The little dog growled in his throat.

"Indeed, you are the master of this house. Why, you had Mrs. Muir, Jonathan and even that moldy oar Claymore all ready to run me off. Over an ugly female dog named Sheila, no less. Or was it Shirley?"

The Captain stirred in his alcove armchair. He guzzled the remnants of his whiskey. Madeira was such a woman's drink, even if it did impress Mrs. Muir.

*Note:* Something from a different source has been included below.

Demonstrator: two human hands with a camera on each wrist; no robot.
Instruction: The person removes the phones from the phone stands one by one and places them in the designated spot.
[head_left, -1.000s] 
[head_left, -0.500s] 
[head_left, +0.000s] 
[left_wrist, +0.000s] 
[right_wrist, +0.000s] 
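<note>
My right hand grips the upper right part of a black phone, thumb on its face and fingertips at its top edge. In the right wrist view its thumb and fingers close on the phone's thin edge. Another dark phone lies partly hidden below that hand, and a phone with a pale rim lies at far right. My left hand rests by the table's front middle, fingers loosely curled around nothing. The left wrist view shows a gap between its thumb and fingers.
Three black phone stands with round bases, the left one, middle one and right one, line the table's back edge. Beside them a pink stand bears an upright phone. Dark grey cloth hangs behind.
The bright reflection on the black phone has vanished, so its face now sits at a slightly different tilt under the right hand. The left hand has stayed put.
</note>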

How could she entertain even the thought he might do anything to harm her or the children in any way? He lowered the glass a little too loudly onto the table.

"Blast."

"I wouldn't stay another minute in Gull Cottage if I did." That's what she said.

Had looks and words finally intersected across their parallel worlds?

Scruffy barked halfheartedly and flopped his head onto the Captain's foot.

Get a hold of yourself, Gregg. She's a woman. Let her find him now, drinking like a real man, or discover his empty glass in the morning. He picked up the crystal piece and was relieved to see he still left fingerprints.

"We'll see how well I hide my deeper feelings after an argument about leaving whiskey glasses lying around. What, no drinking in my own house even after the blasted children are already in their blasted beds?"

Satisfied with the way he'd successfully framed tomorrow's verbal joust, the Captain leant and scratched the little beast's ears. Idly, he wondered if she'd rise to the occasion or throw him out of his own master cabin, so she could write?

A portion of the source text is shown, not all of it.